Adding alignments to supervision #304

desh2608 · 2021-05-11T23:59:53Z

This PR will add alignments to SupervisionSegment, as discussed in #298.

… recipes

…ipes

Conflicts: lhotse/qa.py

… recipes

desh2608 · 2021-05-12T00:08:14Z

Some questions/comments:

I don't fully understand what you meant about using __post_init__ in SupervisionSegment. Could you explain a little more?
Where should from_ctm and to_ctm be implemented? CTM word supervisions are usually at the recording level, so a CTM would more naturally be associated with a SupervisionSet I think.
Some functions in cuts.py which prepare supervision masks can be modified to optionally use the alignments for mask generation.

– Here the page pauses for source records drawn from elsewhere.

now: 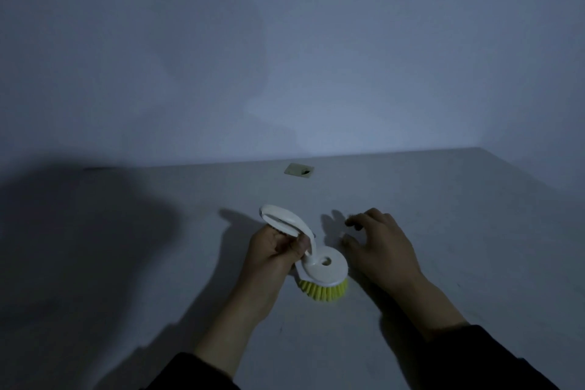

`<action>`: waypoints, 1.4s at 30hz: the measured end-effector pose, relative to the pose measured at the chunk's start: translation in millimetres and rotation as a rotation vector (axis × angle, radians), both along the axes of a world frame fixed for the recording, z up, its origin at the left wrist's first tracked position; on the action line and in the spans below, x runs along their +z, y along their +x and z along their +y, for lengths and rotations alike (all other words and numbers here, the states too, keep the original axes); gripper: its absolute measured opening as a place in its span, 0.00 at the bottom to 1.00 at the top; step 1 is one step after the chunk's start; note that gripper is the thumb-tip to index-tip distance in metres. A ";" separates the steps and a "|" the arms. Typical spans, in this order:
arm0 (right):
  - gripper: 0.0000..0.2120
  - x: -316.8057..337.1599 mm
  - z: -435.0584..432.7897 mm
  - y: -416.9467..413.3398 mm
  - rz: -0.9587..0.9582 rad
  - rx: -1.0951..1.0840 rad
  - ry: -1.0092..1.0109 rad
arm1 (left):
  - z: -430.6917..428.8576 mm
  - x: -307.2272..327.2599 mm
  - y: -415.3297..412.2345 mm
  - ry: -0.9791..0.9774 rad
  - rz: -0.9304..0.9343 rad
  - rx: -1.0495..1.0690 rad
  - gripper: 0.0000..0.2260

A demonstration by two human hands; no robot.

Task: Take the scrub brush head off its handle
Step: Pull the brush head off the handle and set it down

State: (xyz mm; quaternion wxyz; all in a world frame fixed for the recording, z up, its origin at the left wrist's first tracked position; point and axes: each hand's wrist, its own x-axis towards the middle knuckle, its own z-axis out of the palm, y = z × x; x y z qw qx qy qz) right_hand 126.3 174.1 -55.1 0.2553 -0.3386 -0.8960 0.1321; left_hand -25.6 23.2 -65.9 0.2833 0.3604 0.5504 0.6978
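A scrub brush sits on the grey table near its middle. Its round white head [327,269] carries yellow bristles [323,288] that point toward me and down. The curved white handle [286,218] rises from the head to the upper left and is still joined to it. My left hand [272,250] is closed around the handle's lower part, thumb near the joint. Just right of the head, my right hand [380,247] hovers with fingers spread and curled, holding nothing and not touching the brush.
The grey table [443,231] meets a plain wall at the back. A small pale square tag [299,170] lies on the table beyond the brush. Dark shadow covers the table's left side. The light is dim.
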 end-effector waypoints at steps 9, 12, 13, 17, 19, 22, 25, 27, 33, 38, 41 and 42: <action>0.29 22.2 -28.3 9.4 0.052 0.495 -0.201 | -1.6 4.6 1.3 0.032 0.003 -0.011 0.06; 0.30 20.4 -30.8 7.4 0.023 0.534 -0.195 | -2.6 7.2 3.6 0.039 -0.001 -0.013 0.07; 0.30 19.6 -31.1 6.9 0.023 0.538 -0.190 | -2.8 7.9 4.2 0.034 -0.004 -0.011 0.07; 0.30 20.0 -30.4 5.5 0.043 0.536 -0.198 | -3.7 9.5 2.7 0.025 -0.029 -0.033 0.09; 0.29 19.4 -28.9 5.7 0.038 0.529 -0.193 | -4.4 11.9 2.3 0.044 -0.121 -0.049 0.11; 0.31 17.4 -28.0 5.5 0.026 0.519 -0.192 | -4.7 17.8 0.1 0.113 -0.262 -0.029 0.10; 0.35 16.6 -27.6 5.4 0.023 0.507 -0.208 | -6.8 22.4 -8.7 0.209 -0.393 0.005 0.10; 0.35 17.0 -27.9 5.3 0.029 0.506 -0.218 | -9.1 23.2 -15.1 0.244 -0.440 -0.005 0.11; 0.33 16.8 -28.1 5.7 0.010 0.499 -0.196 | -9.8 20.7 -18.6 0.252 -0.416 -0.018 0.10; 0.29 17.8 -28.8 6.1 -0.003 0.510 -0.175 | -10.2 20.4 -20.0 0.256 -0.416 -0.026 0.10; 0.29 17.2 -28.3 6.3 -0.006 0.515 -0.164 | -10.0 19.7 -21.0 0.256 -0.430 -0.025 0.10; 0.29 16.8 -27.9 6.1 -0.006 0.519 -0.165 | -10.0 19.5 -21.2 0.255 -0.436 -0.024 0.10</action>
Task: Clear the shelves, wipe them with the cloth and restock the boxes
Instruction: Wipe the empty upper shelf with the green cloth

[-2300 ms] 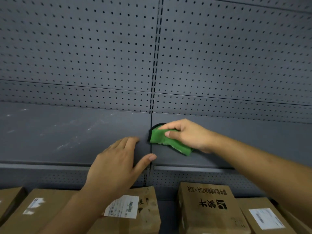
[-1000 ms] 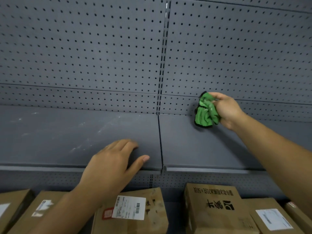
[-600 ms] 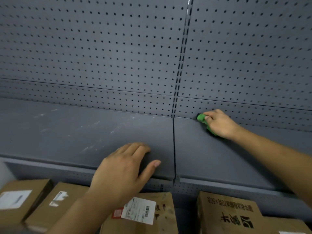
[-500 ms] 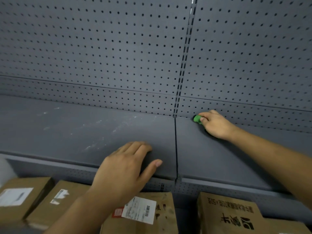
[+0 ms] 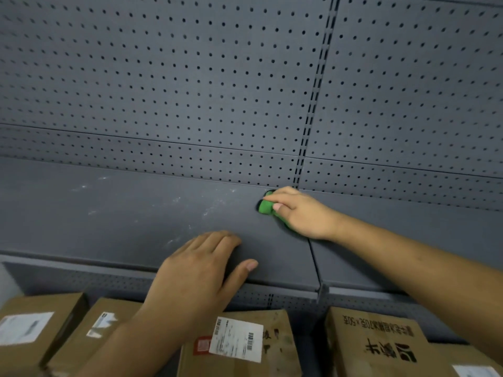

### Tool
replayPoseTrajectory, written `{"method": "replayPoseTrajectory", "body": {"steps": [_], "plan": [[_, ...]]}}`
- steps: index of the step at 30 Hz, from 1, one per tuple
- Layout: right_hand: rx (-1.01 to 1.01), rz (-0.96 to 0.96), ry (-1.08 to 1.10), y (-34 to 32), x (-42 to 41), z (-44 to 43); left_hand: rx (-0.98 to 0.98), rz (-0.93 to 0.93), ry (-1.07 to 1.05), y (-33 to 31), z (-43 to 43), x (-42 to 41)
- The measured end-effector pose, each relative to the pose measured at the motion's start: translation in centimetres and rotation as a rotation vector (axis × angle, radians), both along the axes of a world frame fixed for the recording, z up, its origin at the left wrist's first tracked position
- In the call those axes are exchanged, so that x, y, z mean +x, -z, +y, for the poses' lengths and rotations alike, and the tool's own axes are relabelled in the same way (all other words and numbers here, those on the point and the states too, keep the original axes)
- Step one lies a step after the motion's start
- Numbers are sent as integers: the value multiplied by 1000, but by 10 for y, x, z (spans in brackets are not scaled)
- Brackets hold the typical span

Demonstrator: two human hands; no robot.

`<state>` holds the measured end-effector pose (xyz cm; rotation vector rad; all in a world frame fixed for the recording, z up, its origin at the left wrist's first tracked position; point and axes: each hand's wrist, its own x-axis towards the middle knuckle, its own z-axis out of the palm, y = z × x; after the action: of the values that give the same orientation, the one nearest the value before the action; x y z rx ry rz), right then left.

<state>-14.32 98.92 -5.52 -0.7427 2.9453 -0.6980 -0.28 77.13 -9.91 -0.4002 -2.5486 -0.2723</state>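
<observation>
Now against half a second ago: we see that the right hand (image 5: 302, 213) and the green cloth (image 5: 265, 206) have crossed the seam (image 5: 313, 257) from the right board to the left board of the shelf (image 5: 109, 213), along its back edge. The left hand (image 5: 201, 270) has kept its place at the front edge.
Right hand: its fingers are curled over the bunched cloth and press it onto the shelf at the back edge, just left of the seam.
Left hand: it lies flat and palm down on the shelf at the front edge, fingers together and thumb spread, left of the seam and apart from the cloth.
Hidden: most of the cloth lies under the right hand; we make out only a green end past the fingertips and a sliver under the palm.
Cut off: the cardboard boxes (image 5: 375, 346) run off the bottom edge, and the left forearm covers part of two of them.
Hard to make out: the box labels are too blurred for us to read.
Surface: the shelf is dark grey metal, with white scuffs (image 5: 177, 200) on the left board between the back edge and the left hand.
Room: a grey pegboard panel (image 5: 190, 77) stands behind the shelf, and a slotted upright (image 5: 313, 104) runs down it to the seam. The boxes sit below the shelf's front edge.
</observation>
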Motion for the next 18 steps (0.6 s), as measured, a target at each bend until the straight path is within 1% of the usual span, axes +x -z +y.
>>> {"method": "replayPoseTrajectory", "body": {"steps": [5,13,15,18], "plan": [[-23,9,-143,1,66,-16,-11,18,21,1,-3,0],[-62,6,-183,-4,143,-2,64,-30,138,2,-12,-4],[-100,-28,-167,-7,153,2,57,-34,151,0,-14,-3],[-214,-170,-121,-20,163,8,37,-48,89,-7,-26,-1]]}}
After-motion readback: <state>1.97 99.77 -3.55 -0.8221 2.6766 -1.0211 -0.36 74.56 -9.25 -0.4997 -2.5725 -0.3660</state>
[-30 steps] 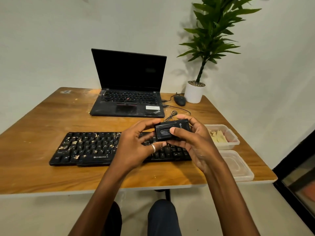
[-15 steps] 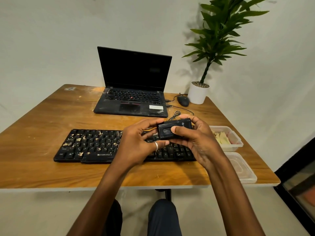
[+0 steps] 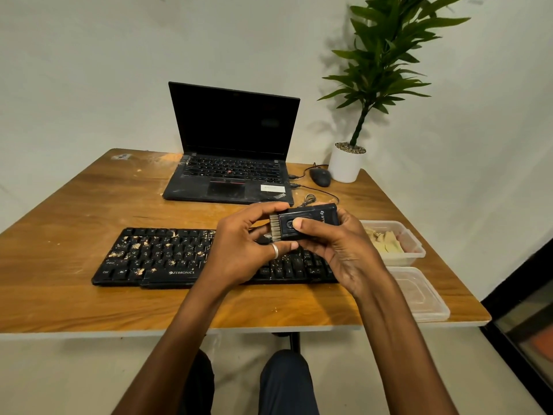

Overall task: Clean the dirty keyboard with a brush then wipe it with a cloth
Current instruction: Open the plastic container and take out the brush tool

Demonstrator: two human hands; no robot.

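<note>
Head view showed the brush (image 3: pixel 308 224) at mid-frame, just above the right half of the keyboard (image 3: pixel 155 256). It was a dark, boxy case with white lettering at its right end, a round slider (image 3: pixel 289 225) on its face, and a short row of pale bristles (image 3: pixel 274 229) standing out of its left end. My right hand (image 3: pixel 338 250) curled round the case, thumb on its face beside the slider. My left hand (image 3: pixel 239 250), wearing a ring, pinched the bristle end.

The black keyboard lay on the counter (image 3: pixel 74 211) at lower middle, with pale crumbs (image 3: pixel 136 245) thickest on its left keys. My hands hid its middle keys, and my fingers cut off the case's lettering. Something pale yellow lay in the clear tub (image 3: pixel 419 250) at right; I could not tell whether it was a cloth.
</note>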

This would be particularly useful for VAD training etc.
What's a natural workflow for adding alignments? Should they be included in Lhotse recipes, or do users get to add them to the prepared supervisions manifest?

pzelasko

Looks good! I left some comments and suggestions.

Before you go on with adding more stuff, I suggest you add/extend unit tests to cover the new code paths that are being introduced. In particular you might want to see lhotse.testing.dummies (https://github.com/lhotse-speech/lhotse/blob/master/lhotse/testing/dummies.py) and add alignments to supervision segments to see how many existing tests will break (if any). You can also extend lhotse.testing.fixtures with it which performs randomized testing with PyTorch datasets (https://github.com/lhotse-speech/lhotse/blob/master/lhotse/testing/fixtures.py#L81).

Your questions:

I don't fully understand what you meant about using post_init in SupervisionSegment. Could you explain a little more?

When you store the manifest in JSON/sth else, it will convert AlignmentItem to a 3-element list. When we read that JSON, we need to convert these 3-element lists back to AlignmentItems. We can do it in two ways: one is using a special member in dataclasses that is called __post_init__, which is called after __init__ (this allows to use default __init__ in dataclasses and still customize it). But I think there's actually a better way to do it -- I think there is a method called from_dict in supervision segment that you can adjust instead.

Where should from_ctm and to_ctm be implemented? CTM word supervisions are usually at the recording level, so a CTM would more naturally be associated with a SupervisionSet I think.

Yeah SupervisionSet makes sense to me. Actually if we read with from_ctm, we would not have the speaker etc. information anymore -- maybe we can instead make it sth like add_ctm_info (not sure how to name it well...) that adds alignments to an existing object? Or we can read and merge two supervision sets. Or maybe there is another way -- it's up to you.

Some functions in cuts.py which prepare supervision masks can be modified to optionally use the alignments for mask generation. This would be particularly useful for VAD training etc.

Makes sense!

What's a natural workflow for adding alignments? Should they be included in Lhotse recipes, or do users get to add them to the prepared supervisions manifest?

I think users will typically extend existing supervision manifests, as not too many corpora provide alignments.

lhotse/supervision.py

danpovey · 2021-05-12T03:39:30Z

Guys, I haven't looked at this in detail, but I do want to mention something that's been on my mind recently RE snowfall and (eventual) Icefall.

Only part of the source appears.